↓

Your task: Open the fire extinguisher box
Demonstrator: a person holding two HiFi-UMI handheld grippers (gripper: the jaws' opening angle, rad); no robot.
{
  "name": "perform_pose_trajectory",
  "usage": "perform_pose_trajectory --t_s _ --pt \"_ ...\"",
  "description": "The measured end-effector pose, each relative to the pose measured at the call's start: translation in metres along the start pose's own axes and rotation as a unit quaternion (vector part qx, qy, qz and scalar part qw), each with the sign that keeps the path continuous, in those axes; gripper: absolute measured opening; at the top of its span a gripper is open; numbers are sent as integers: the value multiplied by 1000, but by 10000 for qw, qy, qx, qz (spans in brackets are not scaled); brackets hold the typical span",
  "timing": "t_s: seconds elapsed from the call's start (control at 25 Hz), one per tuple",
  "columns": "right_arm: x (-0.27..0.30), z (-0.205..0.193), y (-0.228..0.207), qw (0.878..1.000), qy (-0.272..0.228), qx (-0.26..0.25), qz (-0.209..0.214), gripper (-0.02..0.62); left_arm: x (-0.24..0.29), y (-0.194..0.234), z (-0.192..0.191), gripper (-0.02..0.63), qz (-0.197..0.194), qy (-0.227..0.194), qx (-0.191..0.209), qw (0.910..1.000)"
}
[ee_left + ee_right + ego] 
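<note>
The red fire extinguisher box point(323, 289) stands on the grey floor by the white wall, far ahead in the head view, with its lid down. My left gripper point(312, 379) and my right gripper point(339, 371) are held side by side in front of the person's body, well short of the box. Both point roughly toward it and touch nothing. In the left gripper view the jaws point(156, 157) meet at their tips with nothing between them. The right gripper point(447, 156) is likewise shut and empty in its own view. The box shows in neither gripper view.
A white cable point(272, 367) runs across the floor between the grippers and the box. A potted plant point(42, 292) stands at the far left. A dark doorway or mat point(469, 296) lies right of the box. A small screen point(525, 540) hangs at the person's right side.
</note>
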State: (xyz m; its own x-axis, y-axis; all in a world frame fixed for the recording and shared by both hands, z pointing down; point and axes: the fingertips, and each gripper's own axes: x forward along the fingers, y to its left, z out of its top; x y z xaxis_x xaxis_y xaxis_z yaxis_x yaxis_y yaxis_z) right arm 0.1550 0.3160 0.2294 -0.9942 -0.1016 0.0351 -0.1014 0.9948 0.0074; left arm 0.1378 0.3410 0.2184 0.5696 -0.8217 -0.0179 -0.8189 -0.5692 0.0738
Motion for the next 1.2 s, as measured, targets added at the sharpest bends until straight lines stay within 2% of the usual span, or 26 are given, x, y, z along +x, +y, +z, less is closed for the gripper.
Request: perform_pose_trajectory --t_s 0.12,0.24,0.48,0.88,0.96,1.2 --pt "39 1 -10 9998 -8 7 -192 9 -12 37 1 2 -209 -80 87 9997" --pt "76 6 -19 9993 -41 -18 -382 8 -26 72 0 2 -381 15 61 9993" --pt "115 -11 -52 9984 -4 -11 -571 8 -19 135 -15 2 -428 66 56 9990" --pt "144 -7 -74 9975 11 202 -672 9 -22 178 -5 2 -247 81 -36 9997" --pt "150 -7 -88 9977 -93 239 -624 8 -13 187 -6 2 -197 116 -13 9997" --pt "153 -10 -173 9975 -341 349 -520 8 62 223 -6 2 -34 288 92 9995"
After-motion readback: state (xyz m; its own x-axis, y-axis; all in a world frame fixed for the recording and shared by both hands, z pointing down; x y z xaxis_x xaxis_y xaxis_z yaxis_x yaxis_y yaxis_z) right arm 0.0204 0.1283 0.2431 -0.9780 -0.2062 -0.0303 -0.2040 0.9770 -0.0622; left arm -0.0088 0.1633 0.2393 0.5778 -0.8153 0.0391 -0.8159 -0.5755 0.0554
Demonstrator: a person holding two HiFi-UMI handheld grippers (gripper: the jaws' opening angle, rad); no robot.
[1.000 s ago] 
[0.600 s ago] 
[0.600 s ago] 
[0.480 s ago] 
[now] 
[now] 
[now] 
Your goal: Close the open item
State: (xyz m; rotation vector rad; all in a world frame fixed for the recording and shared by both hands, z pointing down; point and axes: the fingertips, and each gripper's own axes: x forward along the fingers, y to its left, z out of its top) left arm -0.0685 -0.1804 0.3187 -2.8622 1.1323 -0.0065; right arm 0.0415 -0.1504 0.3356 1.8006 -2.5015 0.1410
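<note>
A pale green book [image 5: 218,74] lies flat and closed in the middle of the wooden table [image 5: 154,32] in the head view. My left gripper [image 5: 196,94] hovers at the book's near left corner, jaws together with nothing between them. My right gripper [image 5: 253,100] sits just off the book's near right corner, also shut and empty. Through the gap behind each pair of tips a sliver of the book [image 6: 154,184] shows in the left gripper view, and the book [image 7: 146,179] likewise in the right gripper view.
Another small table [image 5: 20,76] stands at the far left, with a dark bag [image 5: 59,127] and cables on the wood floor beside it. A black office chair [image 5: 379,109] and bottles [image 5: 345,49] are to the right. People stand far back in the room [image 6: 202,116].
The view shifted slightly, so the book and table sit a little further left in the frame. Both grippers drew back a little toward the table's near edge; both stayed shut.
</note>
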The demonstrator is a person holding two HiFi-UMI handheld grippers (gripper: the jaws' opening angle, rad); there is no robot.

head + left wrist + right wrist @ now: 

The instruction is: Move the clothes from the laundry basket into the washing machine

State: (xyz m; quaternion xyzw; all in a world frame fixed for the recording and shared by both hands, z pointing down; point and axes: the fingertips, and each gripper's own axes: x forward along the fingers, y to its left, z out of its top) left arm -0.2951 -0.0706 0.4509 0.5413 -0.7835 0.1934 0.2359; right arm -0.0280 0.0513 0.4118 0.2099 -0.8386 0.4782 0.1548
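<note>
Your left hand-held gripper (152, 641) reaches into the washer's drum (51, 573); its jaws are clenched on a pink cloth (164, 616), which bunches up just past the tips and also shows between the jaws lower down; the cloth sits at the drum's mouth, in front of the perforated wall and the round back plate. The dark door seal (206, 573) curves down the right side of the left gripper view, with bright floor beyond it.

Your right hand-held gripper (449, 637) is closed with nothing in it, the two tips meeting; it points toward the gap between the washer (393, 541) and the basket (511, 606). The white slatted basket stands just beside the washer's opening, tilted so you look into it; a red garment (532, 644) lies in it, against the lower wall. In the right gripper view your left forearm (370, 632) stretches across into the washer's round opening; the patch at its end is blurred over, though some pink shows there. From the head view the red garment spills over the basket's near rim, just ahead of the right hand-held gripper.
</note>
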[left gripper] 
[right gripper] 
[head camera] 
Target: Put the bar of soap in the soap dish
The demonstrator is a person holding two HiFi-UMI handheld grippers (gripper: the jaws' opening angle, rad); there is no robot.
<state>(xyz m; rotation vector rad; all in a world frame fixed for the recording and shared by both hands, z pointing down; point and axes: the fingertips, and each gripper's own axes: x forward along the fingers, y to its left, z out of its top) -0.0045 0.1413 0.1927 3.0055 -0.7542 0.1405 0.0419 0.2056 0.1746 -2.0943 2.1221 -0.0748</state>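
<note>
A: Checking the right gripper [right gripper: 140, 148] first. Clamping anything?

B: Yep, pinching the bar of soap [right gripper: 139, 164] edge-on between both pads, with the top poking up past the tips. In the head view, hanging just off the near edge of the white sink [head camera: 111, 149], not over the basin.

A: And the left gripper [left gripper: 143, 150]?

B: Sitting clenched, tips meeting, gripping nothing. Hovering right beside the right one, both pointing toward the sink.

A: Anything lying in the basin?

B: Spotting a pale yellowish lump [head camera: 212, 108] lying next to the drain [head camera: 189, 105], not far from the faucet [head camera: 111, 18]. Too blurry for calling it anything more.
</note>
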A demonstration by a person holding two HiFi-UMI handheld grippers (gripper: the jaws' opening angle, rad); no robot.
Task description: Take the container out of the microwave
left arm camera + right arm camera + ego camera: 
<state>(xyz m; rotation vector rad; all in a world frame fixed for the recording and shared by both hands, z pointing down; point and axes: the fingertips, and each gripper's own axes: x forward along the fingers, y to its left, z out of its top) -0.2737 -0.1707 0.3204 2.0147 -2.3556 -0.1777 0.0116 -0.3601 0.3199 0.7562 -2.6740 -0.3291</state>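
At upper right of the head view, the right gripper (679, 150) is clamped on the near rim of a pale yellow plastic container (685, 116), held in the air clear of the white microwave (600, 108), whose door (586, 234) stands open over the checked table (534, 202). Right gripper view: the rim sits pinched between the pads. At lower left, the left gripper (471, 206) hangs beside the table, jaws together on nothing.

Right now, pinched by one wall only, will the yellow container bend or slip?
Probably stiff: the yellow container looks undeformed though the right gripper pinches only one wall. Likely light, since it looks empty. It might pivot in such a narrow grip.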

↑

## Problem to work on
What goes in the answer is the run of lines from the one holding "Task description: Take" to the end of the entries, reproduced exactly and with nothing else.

## Solution to the exercise
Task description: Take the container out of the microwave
left arm camera + right arm camera + ego camera: 
<state>(xyz m; rotation vector rad; all in a world frame fixed for the recording and shared by both hands, z pointing down; point and axes: the fingertips, and each gripper's own axes: x forward along the fingers, y to its left, z out of its top) -0.2737 -0.1707 0.3204 2.0147 -2.3556 -0.1777 0.0116 -0.3601 0.3199 0.7562 -2.6740 -0.3291</state>
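At upper right of the head view, the right gripper (679, 150) is clamped on the near rim of a pale yellow plastic container (685, 116), held in the air clear of the white microwave (600, 108), whose door (586, 234) stands open over the checked table (534, 202). Right gripper view: the rim sits pinched between the pads. At lower left, the left gripper (471, 206) hangs beside the table, jaws together on nothing.

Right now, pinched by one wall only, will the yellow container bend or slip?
Probably stiff: the yellow container looks undeformed though the right gripper pinches only one wall. Likely light, since it looks empty. It might pivot in such a narrow grip.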

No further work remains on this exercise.